# When can you start feeding twice a day?



## yeagerbum (Apr 20, 2010)

Right now I feed Yeager 3 times a day, once around 8 am, once around 2 pm, and dinner at 8 pm. It's really hard to get him to eat his breakfast!! And eventually I want to eliminate the 2 pm meal, so should I just feed him once at 8 am and an earlier dinner around 6 pm? I don't want to starve him though, and I want to make sure he gets enough nutrition to grow bigger! 

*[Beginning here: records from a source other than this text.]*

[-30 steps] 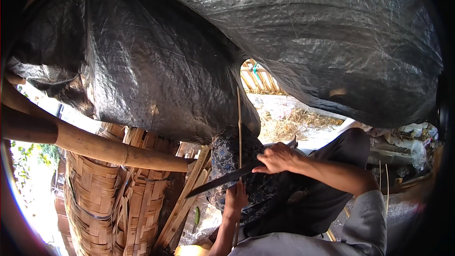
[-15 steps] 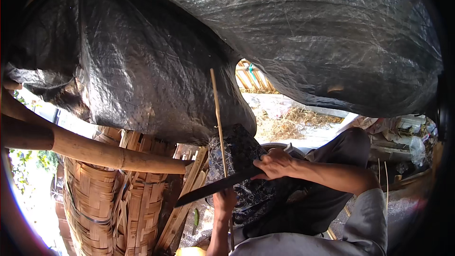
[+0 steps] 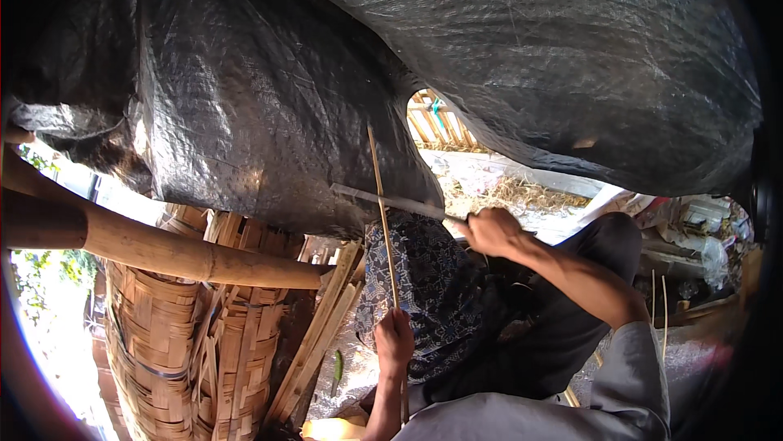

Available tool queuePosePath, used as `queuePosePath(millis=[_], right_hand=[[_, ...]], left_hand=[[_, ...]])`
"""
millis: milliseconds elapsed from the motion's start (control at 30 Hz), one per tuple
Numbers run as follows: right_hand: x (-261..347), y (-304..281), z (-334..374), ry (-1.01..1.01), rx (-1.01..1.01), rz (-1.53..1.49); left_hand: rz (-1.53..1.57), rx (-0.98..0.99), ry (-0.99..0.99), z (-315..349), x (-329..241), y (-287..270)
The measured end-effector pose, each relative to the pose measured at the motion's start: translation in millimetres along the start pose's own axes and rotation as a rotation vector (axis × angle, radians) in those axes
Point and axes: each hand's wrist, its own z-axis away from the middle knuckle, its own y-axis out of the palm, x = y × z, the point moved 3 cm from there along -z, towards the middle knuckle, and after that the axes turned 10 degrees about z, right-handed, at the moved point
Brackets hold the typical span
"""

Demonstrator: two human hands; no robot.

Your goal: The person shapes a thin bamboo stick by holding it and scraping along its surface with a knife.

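My left hand (image 3: pixel 395 336) is closed round the lower part of a thin bamboo strip (image 3: pixel 383 204). The strip stands nearly upright in the view, passing in front of a dark patterned cloth (image 3: pixel 428 282) over my leg. In my right hand (image 3: pixel 493 233) is the handle of a long-bladed machete (image 3: pixel 400 203). Its blade points left and crosses the strip well above my left hand. Whether the edge touches the strip I cannot tell.
Woven bamboo baskets (image 3: pixel 155 327) stand at the left, behind a thick bamboo pole (image 3: pixel 204 263). Split bamboo slats (image 3: pixel 318 343) lean beside them. Black plastic sheeting (image 3: pixel 269 98) hangs across the top. Dry straw (image 3: pixel 522 204) and plastic litter (image 3: pixel 705 237) lie farther off to the right.
My right hand has moved up and slightly right, taking the machete blade from beside my left hand to higher on the strip. My left hand keeps its hold.
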Motion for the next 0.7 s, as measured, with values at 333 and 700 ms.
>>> queuePosePath(millis=[333, 700], right_hand=[[31, 28, 7, -0.384, -0.077, 0.290], [-25, 18, -9, 0.300, 0.246, -0.036]], left_hand=[[0.065, 0.045, -0.024, 23, 2, -2], [0.349, 0.246, -0.054, 4, 11, -10]])
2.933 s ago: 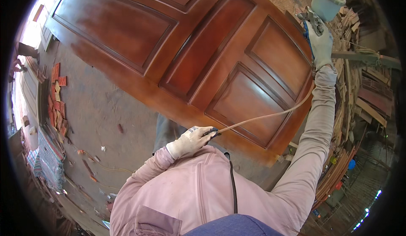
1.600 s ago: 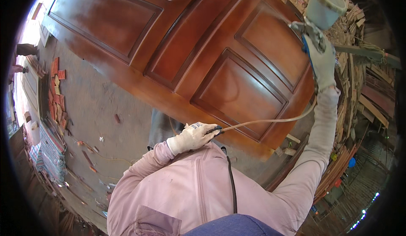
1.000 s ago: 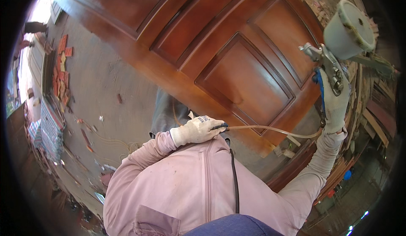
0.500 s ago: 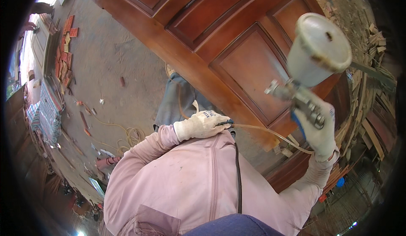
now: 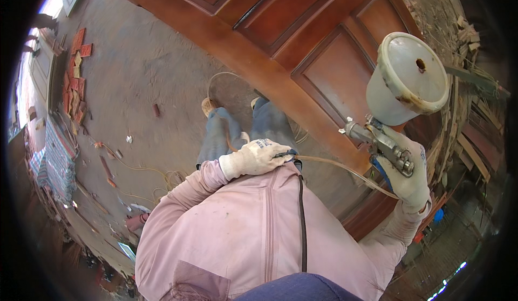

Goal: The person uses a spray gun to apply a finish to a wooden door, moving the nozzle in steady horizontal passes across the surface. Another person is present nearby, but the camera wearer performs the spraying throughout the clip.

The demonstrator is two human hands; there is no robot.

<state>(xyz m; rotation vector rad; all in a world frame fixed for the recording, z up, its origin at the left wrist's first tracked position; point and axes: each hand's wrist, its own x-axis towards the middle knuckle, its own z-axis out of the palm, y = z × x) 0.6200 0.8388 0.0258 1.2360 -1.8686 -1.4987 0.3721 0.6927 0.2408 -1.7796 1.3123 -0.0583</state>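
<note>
My right hand [image 5: 408,177], in a white work glove with blue palm, is closed around the handle of a metal spray gun [image 5: 384,145]. On top of the gun sits a whitish paint cup [image 5: 396,93], its lid stained brown around a small hole. Close to my body, my left hand [image 5: 258,157], gloved alike, is wrapped around a thin yellowish air hose [image 5: 340,166]. This hose runs across to the base of the gun. Beyond the gun, a large reddish-brown panelled wooden door [image 5: 259,50] lies raised, with its near edge slanting across the view.
Bundles of wood strips [image 5: 450,139] and scraps lie along the right. At the left are red and yellow blocks [image 5: 75,80], a striped sheet [image 5: 58,158] and pale panels [image 5: 42,66]. Loose hose [image 5: 172,178] coils on the concrete floor [image 5: 145,80] beside my feet.
The spray gun in my right hand is a little lower in view and its cup has turned slightly. The door has shifted rightward in view, and my legs and shoes show more.
</note>
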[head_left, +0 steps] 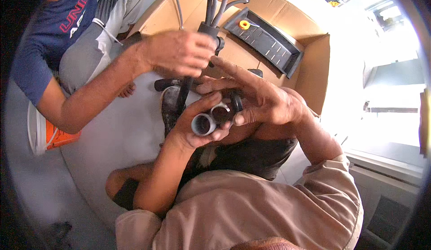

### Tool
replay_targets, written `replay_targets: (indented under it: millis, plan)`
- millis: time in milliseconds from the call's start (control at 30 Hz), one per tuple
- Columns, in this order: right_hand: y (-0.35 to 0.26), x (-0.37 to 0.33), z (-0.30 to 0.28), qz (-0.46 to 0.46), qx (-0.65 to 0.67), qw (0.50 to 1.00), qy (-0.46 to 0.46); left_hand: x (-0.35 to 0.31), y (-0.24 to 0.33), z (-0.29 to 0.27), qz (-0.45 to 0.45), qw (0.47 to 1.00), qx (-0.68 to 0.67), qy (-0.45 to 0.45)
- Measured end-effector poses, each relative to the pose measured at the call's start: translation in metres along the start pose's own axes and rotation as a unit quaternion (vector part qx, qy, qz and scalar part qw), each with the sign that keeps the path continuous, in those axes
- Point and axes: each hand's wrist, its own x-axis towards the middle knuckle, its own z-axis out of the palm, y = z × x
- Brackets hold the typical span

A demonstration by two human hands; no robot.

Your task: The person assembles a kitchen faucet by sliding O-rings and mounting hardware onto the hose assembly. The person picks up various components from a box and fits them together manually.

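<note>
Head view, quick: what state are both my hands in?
Left hand: closed, holding two pale-rimmed tube ends.
Right hand: fingers extended by a black fitting; can't tell whether it's gripping.

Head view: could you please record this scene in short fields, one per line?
Left hand: holds two round tube ends
Right hand: spread, beside the tube ends; contact unclear
Co-worker's hand: blurred, near dark tubing
Cardboard box: contains black tray
On tray: yellow ring
Far left: white bucket, partly orange
</note>
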Motion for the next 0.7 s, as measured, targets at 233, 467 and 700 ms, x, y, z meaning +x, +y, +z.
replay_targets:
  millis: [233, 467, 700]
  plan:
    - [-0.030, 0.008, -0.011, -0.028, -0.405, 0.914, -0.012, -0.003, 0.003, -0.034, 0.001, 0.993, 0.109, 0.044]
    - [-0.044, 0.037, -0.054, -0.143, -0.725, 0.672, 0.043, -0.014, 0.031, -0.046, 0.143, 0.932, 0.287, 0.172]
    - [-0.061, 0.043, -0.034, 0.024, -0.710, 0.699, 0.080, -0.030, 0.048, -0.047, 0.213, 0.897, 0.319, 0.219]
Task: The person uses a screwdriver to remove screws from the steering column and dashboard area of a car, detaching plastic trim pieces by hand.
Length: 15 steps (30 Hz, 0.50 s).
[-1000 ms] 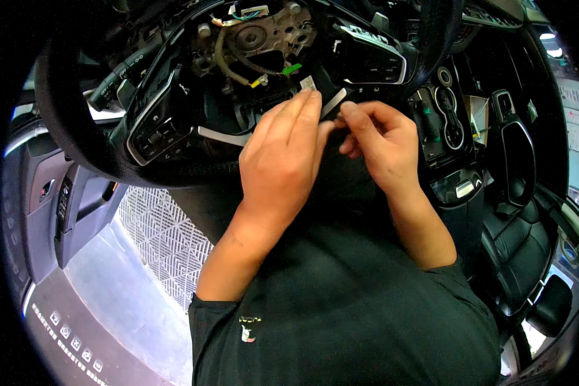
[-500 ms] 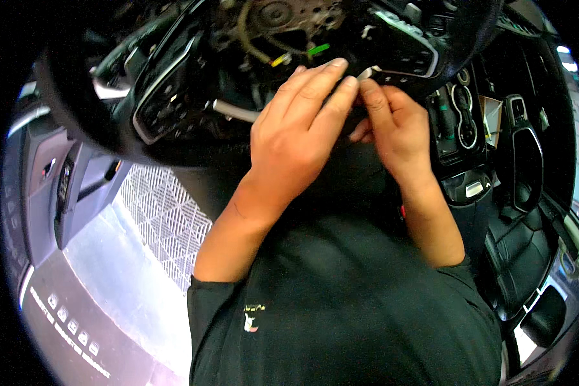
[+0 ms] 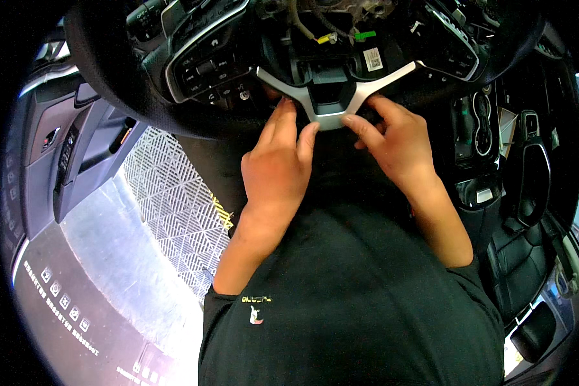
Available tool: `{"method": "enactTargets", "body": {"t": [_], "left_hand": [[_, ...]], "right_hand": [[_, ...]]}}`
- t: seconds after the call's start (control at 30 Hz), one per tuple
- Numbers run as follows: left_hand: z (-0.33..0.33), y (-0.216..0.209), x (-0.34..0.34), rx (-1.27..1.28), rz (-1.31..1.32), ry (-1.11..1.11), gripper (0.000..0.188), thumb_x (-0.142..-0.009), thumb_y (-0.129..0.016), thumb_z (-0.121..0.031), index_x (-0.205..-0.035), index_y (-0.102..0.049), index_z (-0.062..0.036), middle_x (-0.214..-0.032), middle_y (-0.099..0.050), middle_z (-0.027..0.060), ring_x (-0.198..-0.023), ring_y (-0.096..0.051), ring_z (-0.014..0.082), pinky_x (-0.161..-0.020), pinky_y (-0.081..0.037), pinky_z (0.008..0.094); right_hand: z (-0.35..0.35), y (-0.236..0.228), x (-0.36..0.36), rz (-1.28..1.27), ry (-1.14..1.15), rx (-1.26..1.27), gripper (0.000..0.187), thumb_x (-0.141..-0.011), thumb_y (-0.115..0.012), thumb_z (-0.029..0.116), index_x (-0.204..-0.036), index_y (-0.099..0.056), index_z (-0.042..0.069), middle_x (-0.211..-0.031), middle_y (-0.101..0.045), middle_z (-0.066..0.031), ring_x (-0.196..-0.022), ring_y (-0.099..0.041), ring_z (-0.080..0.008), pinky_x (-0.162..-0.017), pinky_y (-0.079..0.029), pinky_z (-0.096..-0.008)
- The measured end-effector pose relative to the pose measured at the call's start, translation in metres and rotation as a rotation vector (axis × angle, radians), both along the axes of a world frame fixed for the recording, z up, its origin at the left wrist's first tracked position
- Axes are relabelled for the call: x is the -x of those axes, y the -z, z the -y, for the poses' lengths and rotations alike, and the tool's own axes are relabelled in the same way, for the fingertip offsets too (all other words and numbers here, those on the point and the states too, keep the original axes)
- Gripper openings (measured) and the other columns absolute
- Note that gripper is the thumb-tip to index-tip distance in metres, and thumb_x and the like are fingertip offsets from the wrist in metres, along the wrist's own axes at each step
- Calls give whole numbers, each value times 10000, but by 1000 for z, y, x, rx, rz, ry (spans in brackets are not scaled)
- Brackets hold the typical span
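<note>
A silver Y-shaped steering wheel trim [image 3: 331, 121] sits at the bottom middle of the black steering wheel [image 3: 193, 125], its two arms reaching up left and up right. My left hand [image 3: 275, 157] grips its lower left side, thumb by the bottom edge and fingertips partly hidden behind the left arm. On the other side, my right hand [image 3: 402, 141] pinches the trim, thumb on its lower right corner and the other fingers tucked beneath. Above it, the wheel's hub is uncovered, with a yellow connector [image 3: 328, 39] and a green connector [image 3: 365, 35] on wires.
Button panels flank the hub, one on the left [image 3: 206, 67] and one on the right [image 3: 453, 48]. An open car door [image 3: 83, 154] stands at left above a grey floor grating [image 3: 167, 186]. To the right are the centre console [image 3: 476, 128] and a black leather seat [image 3: 527, 270].
The trim, mostly covered by my hands before, now shows whole at the wheel's lower middle. My left hand has drawn back toward me, and both hands now hold its lower sides. The view has shifted.
</note>
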<state>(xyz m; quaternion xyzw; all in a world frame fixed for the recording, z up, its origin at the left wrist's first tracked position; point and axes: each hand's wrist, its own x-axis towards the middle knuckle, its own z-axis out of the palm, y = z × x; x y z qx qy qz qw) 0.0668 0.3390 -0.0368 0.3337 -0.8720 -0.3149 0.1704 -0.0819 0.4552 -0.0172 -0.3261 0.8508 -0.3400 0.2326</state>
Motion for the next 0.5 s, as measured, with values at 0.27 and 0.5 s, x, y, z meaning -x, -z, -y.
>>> {"method": "enactTargets", "body": {"t": [0.27,0.5], "left_hand": [[3,4,4,27,-45,-13,394,-926,-718,-200,-1219,-615,44,-1092,-697,208,-646,-734,211,-561,-572,303],[-9,-11,-16,409,-336,346,326,-800,-757,-28,-1117,-684,-6,-1045,-717,141,-841,-676,281,-724,-554,357]], "right_hand": [[-4,18,-7,-122,30,71,295,-876,-757,289,-991,-661,35,-829,-705,-150,-626,-698,-226,-560,-539,-361],[-58,10,-4,-50,170,371,286,-903,-730,180,-1142,-691,27,-955,-725,-115,-624,-677,-182,-577,-542,-296]]}}
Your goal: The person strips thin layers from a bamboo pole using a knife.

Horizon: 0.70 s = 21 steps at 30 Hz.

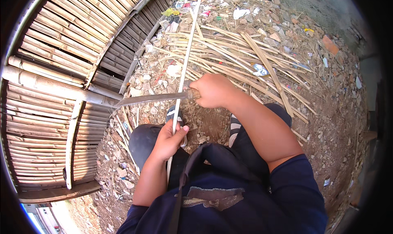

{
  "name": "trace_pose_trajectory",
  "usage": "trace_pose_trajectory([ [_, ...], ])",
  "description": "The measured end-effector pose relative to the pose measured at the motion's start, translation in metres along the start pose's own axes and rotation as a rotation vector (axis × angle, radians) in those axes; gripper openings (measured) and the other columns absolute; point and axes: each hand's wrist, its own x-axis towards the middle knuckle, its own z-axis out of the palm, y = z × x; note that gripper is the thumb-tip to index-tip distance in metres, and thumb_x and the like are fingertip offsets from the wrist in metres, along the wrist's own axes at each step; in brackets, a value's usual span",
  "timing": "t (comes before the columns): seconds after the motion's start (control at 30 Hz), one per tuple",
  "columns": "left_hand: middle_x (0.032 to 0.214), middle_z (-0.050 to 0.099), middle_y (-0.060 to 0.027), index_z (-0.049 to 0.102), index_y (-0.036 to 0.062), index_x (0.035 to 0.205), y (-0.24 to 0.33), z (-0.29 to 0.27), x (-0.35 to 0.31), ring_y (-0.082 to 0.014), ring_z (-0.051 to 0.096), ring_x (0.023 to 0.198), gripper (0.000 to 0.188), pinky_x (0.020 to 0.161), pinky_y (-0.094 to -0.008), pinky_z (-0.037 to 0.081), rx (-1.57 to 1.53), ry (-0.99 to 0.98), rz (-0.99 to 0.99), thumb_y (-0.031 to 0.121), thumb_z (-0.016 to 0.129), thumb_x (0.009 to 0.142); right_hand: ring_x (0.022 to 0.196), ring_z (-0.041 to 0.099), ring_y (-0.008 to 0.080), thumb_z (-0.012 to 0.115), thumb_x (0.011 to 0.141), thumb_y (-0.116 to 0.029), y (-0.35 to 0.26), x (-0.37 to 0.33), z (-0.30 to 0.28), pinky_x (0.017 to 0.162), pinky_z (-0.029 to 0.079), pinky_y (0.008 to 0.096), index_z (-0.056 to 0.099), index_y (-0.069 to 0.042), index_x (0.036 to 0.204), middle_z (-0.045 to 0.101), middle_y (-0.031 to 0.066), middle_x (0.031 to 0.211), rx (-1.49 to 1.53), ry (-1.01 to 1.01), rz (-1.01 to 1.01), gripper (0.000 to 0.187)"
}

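Note:
A long, thin pale bamboo strip (pixel 186 60) runs from between my knees up past the top of the view. My left hand (pixel 168 140) is closed around its lower part, thumb lying along it. In my right hand (pixel 212 90) is the handle of a machete (pixel 153 98), gripped in a fist. The long dark blade points left and crosses the strip a little above my left hand. Whether its edge bites into the strip I cannot tell.
Beyond my hands lies a pile of split bamboo strips (pixel 241 56) on rubble-strewn ground (pixel 327 144). A bamboo slat wall (pixel 49 123) with a thick pole (pixel 45 84) stands close on the left, near the blade's tip. Litter is scattered about, including a yellow wrapper (pixel 170 12).

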Motion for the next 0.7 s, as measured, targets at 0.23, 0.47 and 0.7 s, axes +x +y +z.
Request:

What did you guys do with your puppies?


----------



## jodublin (Sep 27, 2006)

my pups get 2 meals a day at aged 6 months ,i keep them on 2 meals then for the rest of there life .


----------



## Nikki's Mom (Feb 13, 2008)

2 meals a day at about 7 months.


----------



## Dora's Mom (Nov 7, 2009)

You can just try and see how it goes. We tried switching Dora to twice a day at 6 months old and she got an upset tummy around dinnertime from being too hungry and then inhaling her food. We tried again a month later and she was just fine.


----------



## yeagerbum (Apr 20, 2010)

thanks for the inputs  I guess I'll have to wait 1 or 2 months, since he's barely 5 months right now.


----------